> _What you should do_: Line by line, write out the material exactly.

Top of Stored data

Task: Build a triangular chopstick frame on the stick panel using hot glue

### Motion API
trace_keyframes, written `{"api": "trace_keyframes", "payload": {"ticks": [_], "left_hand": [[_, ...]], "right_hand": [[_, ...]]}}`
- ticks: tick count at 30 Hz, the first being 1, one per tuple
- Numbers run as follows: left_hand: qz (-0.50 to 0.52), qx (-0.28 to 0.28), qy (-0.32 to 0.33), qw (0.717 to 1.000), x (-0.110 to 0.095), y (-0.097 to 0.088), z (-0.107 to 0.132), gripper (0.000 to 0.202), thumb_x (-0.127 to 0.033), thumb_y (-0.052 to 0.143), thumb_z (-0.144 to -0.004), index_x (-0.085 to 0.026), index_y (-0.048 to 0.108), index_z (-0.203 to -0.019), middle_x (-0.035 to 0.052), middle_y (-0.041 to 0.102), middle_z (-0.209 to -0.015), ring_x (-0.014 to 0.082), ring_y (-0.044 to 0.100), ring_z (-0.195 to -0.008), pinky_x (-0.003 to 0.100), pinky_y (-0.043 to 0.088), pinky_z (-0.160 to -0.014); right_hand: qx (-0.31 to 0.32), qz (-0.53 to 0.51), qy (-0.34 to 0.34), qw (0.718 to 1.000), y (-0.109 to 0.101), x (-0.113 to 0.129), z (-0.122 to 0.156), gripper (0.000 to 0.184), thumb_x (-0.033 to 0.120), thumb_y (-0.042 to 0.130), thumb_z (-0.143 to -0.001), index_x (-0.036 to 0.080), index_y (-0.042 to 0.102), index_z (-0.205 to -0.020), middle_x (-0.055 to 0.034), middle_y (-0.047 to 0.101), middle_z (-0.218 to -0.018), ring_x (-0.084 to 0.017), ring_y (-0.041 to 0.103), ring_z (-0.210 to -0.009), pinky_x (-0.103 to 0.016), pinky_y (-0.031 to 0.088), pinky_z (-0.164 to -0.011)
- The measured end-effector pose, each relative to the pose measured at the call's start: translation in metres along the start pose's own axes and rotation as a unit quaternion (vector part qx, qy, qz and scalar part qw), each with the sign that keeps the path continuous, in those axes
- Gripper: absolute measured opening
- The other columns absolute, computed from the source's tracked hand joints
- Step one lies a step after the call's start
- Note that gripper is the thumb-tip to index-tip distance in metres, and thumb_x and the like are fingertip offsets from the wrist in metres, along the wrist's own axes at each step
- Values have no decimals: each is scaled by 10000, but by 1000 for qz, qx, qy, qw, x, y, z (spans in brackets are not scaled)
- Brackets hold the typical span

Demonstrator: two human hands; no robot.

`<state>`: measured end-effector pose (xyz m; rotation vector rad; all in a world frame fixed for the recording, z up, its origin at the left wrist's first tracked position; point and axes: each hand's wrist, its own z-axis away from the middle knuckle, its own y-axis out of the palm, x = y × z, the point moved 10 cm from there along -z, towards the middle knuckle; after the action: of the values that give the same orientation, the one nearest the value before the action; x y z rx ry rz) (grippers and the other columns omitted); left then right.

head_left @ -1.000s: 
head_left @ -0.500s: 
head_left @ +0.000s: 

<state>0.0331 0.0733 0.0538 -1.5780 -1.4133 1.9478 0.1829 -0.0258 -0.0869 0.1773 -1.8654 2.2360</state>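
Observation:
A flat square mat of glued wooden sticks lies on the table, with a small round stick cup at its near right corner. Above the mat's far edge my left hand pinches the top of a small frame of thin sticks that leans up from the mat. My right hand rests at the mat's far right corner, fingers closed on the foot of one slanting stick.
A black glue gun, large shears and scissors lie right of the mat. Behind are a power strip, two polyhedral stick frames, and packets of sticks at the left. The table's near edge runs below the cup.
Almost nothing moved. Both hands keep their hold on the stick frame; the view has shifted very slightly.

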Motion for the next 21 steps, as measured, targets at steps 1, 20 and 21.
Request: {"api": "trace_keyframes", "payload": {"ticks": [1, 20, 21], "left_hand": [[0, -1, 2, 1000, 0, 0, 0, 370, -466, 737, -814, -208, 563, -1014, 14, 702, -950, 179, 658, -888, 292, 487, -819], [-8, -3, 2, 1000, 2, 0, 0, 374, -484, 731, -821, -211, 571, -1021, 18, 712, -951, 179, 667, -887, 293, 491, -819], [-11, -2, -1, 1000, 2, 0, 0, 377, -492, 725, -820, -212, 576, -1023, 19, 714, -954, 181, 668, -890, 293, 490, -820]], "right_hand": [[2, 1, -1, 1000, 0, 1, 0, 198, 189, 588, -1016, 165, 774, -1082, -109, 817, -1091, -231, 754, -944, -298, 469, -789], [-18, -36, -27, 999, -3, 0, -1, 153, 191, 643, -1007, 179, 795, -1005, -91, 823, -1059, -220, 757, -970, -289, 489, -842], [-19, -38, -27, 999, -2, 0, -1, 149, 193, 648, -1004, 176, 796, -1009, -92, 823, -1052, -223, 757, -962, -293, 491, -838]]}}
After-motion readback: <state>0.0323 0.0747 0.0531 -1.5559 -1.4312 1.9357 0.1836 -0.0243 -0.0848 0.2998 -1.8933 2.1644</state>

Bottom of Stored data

> _Exercise answer_:
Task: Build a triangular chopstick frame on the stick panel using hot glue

### Motion API
trace_keyframes, written `{"api": "trace_keyframes", "payload": {"ticks": [_], "left_hand": [[_, ...]], "right_hand": [[_, ...]]}}`
- ticks: tick count at 30 Hz, the first being 1, one per tuple
- Numbers run as follows: left_hand: qz (-0.50 to 0.52), qx (-0.28 to 0.28), qy (-0.32 to 0.33), qw (0.717 to 1.000), x (-0.110 to 0.095), y (-0.097 to 0.088), z (-0.107 to 0.132), gripper (0.000 to 0.202), thumb_x (-0.127 to 0.033), thumb_y (-0.052 to 0.143), thumb_z (-0.144 to -0.004), index_x (-0.085 to 0.026), index_y (-0.048 to 0.108), index_z (-0.203 to -0.019), middle_x (-0.035 to 0.052), middle_y (-0.041 to 0.102), middle_z (-0.209 to -0.015), ring_x (-0.014 to 0.082), ring_y (-0.044 to 0.100), ring_z (-0.195 to -0.008), pinky_x (-0.003 to 0.100), pinky_y (-0.043 to 0.088), pinky_z (-0.160 to -0.014); right_hand: qx (-0.31 to 0.32), qz (-0.53 to 0.51), qy (-0.34 to 0.34), qw (0.718 to 1.000), y (-0.109 to 0.101), x (-0.113 to 0.129), z (-0.122 to 0.156), gripper (0.000 to 0.184), thumb_x (-0.033 to 0.120), thumb_y (-0.042 to 0.130), thumb_z (-0.143 to -0.001), index_x (-0.036 to 0.080), index_y (-0.042 to 0.102), index_z (-0.205 to -0.020), middle_x (-0.055 to 0.034), middle_y (-0.047 to 0.101), middle_z (-0.218 to -0.018), ring_x (-0.084 to 0.017), ring_y (-0.041 to 0.103), ring_z (-0.210 to -0.009), pinky_x (-0.103 to 0.016), pinky_y (-0.031 to 0.088), pinky_z (-0.164 to -0.011)
- The measured end-effector pose, each relative to the pose measured at the call's start: translation in metres along the start pose's own axes and rotation as a unit quaternion (vector part qx, qy, qz and scalar part qw), each with the sign that keeps the path continuous, in those axes
- Gripper: absolute measured opening
- The other columns absolute, computed from the source's tracked hand joints
- Step one lies a step after the call's start
- Note that gripper is the thumb-tip to index-tip distance in metres, and thumb_x and the like are fingertip offsets from the wrist in metres, along the wrist's own axes at each step
- Values have no decimals: each is scaled by 10000, but by 1000 for qz, qx, qy, qw, x, y, z (spans in brackets are not scaled)
- Brackets hold the typical span

Demonstrator: two human hands; no robot.

`<state>`: measured end-effector pose (xyz m; rotation vector rad; all in a world frame fixed for the recording, z up, its origin at the left wrist's first tracked position; point and axes: each hand's wrist, its own z-axis away from the middle knuckle, its own y-axis out of the palm, x = y × z, the point moved 10 cm from there along -z, towards the middle knuckle; after the action: of the values that give the same orientation, the one nearest the value before the action; x y z rx ry rz) (grippers and the other columns omitted); left then right.

head_left @ -1.000s: 
head_left @ -0.500s: 
head_left @ +0.000s: 

<state>0.0331 0.0733 0.0538 -1.5780 -1.4133 1.9478 0.1829 -0.0258 -0.0869 0.1773 -1.8654 2.2360</state>
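Observation:
A flat square mat of glued wooden sticks lies on the table, with a small round stick cup at its near right corner. Above the mat's far edge my left hand pinches the top of a small frame of thin sticks that leans up from the mat. My right hand rests at the mat's far right corner, fingers closed on the foot of one slanting stick.
A black glue gun, large shears and scissors lie right of the mat. Behind are a power strip, two polyhedral stick frames, and packets of sticks at the left. The table's near edge runs below the cup.
Almost nothing moved. Both hands keep their hold on the stick frame; the view has shifted very slightly.
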
Motion for the next 21 steps, as measured, targets at steps 1, 20 and 21.
Request: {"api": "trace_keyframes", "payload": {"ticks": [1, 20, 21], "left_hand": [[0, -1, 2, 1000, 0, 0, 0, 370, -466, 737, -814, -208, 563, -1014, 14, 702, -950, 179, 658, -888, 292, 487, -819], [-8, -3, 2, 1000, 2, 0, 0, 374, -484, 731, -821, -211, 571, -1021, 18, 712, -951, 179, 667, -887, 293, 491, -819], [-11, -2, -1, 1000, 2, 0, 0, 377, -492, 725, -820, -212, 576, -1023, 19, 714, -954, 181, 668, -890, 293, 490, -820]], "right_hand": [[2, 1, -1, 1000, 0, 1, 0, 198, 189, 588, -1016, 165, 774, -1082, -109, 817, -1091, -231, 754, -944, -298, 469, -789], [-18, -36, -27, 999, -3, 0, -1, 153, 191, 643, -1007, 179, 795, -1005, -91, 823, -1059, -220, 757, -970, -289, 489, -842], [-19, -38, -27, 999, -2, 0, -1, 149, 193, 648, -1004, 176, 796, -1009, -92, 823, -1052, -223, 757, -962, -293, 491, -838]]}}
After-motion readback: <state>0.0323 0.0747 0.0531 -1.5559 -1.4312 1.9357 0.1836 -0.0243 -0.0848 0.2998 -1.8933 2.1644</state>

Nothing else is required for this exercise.